## Assignment
In the listing below, find the line containing "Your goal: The" and the line containing "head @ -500". Repeat exactly those two lines and every line between them.

= = = = = = =

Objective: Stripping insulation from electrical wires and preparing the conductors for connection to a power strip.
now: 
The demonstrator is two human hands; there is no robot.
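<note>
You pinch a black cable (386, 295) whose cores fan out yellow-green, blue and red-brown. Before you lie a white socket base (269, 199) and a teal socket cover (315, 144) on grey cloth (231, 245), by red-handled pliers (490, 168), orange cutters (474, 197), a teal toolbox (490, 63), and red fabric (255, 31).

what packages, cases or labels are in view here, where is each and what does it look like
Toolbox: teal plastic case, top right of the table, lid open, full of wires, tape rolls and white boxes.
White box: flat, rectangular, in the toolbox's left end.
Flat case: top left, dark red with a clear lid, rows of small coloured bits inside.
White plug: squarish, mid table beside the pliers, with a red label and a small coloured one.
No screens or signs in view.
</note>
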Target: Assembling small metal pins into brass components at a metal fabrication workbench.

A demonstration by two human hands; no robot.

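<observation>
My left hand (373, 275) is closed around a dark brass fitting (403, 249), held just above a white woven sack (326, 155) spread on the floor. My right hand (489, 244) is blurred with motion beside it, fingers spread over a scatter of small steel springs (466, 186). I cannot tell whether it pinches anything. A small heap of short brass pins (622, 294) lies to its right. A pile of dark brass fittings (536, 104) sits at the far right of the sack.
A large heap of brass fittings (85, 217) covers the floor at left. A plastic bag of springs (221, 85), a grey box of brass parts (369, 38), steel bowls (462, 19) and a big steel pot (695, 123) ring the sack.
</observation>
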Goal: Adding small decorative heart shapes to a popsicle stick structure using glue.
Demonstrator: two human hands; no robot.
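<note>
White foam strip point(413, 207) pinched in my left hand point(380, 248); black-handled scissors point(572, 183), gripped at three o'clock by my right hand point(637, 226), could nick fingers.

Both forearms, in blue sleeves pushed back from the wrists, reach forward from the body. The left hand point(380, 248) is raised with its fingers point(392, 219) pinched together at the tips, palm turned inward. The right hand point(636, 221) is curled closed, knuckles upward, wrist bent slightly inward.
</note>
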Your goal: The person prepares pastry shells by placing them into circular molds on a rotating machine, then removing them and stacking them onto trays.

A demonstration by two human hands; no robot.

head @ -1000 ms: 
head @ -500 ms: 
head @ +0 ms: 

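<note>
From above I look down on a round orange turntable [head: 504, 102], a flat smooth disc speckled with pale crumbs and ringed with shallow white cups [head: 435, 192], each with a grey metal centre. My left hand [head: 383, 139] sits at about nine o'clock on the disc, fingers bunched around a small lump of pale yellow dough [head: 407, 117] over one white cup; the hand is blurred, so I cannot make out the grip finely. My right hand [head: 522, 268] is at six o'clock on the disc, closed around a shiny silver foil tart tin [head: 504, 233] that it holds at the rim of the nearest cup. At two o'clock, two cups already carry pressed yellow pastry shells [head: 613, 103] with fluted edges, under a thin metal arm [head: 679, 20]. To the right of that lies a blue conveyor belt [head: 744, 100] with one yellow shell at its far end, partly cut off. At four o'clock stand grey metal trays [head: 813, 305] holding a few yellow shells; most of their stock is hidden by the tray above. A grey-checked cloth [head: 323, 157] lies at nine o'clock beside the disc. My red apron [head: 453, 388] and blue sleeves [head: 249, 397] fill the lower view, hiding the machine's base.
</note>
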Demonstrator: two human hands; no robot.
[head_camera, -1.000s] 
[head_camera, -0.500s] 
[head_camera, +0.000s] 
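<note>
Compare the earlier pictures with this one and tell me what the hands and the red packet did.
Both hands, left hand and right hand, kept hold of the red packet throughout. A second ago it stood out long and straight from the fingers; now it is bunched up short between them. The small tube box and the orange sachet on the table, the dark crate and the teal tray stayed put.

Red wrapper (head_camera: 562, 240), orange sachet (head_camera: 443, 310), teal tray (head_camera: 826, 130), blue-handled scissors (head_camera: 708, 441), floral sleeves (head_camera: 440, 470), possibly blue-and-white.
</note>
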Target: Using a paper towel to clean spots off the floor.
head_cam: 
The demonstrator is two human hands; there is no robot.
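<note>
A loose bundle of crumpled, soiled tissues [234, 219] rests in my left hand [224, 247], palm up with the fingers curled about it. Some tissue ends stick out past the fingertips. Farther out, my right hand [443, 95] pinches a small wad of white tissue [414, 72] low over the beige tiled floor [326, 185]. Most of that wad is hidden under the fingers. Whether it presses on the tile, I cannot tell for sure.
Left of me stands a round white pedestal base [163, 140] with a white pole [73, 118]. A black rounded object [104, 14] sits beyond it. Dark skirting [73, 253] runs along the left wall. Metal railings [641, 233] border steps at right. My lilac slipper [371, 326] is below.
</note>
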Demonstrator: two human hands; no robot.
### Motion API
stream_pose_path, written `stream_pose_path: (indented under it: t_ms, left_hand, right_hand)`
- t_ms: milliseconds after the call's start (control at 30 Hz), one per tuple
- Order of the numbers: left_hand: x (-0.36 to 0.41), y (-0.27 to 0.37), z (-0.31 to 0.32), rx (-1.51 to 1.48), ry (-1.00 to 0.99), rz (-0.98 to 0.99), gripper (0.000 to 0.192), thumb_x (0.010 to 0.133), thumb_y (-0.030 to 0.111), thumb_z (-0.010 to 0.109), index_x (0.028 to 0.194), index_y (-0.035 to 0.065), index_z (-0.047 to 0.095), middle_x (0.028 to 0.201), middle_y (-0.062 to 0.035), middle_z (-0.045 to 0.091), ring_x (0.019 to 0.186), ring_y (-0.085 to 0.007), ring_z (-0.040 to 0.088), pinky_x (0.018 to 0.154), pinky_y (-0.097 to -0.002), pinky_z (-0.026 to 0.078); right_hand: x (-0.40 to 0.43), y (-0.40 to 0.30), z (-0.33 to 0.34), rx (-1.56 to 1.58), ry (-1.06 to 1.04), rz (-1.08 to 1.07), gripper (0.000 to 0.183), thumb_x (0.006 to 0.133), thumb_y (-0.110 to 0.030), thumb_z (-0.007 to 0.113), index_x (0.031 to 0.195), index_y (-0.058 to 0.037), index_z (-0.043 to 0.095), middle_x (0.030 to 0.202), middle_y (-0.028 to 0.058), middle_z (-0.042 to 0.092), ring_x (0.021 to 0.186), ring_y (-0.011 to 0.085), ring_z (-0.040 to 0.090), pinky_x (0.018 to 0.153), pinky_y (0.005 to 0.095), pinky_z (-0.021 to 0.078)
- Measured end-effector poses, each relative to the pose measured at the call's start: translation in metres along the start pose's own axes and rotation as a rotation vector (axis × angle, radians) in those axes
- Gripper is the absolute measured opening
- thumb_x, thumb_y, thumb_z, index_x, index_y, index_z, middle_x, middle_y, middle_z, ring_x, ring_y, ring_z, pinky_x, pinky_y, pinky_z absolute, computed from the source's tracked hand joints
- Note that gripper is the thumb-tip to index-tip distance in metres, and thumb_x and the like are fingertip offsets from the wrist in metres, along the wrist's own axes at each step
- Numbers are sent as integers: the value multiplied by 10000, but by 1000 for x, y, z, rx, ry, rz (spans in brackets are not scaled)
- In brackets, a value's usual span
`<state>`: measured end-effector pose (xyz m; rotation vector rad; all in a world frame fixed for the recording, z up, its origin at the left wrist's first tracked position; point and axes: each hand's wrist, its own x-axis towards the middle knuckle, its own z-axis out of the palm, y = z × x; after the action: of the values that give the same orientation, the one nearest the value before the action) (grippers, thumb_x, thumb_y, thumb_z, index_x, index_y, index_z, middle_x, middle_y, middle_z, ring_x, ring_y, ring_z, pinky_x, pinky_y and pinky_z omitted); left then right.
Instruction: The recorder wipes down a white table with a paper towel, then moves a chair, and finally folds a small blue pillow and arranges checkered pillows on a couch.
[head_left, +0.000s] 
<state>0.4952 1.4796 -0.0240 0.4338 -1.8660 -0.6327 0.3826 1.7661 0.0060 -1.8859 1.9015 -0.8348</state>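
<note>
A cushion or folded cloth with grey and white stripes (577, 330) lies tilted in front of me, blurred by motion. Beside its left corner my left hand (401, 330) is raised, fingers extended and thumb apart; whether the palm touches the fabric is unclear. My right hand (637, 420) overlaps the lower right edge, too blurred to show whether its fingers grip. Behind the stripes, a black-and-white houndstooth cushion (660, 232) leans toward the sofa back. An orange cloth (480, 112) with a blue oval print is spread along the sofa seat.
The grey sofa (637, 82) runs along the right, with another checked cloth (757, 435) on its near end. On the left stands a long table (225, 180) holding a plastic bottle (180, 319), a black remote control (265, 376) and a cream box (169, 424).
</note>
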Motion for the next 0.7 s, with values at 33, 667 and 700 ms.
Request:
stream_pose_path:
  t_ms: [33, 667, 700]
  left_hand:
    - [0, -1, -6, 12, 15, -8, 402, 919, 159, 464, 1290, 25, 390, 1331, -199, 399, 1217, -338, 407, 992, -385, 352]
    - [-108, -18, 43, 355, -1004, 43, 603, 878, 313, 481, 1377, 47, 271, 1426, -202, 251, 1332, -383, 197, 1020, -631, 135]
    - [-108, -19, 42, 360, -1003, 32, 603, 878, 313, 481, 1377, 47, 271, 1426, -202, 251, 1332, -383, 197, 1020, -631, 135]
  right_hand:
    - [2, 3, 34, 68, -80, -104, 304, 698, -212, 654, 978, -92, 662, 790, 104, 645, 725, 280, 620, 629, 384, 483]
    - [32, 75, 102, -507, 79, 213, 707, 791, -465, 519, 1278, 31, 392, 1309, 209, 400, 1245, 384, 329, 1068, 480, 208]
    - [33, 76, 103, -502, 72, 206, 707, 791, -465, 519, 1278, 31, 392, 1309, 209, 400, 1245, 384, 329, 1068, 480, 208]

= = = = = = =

## Solution
Your goal: The person prepares pastry shells by placing them into circular molds on a rotating machine, then removing them and stacking them onto trays.

A demonstration by two human hands; no robot.

head @ -1000 ms: 
head @ -500 ms: 

This exercise is done.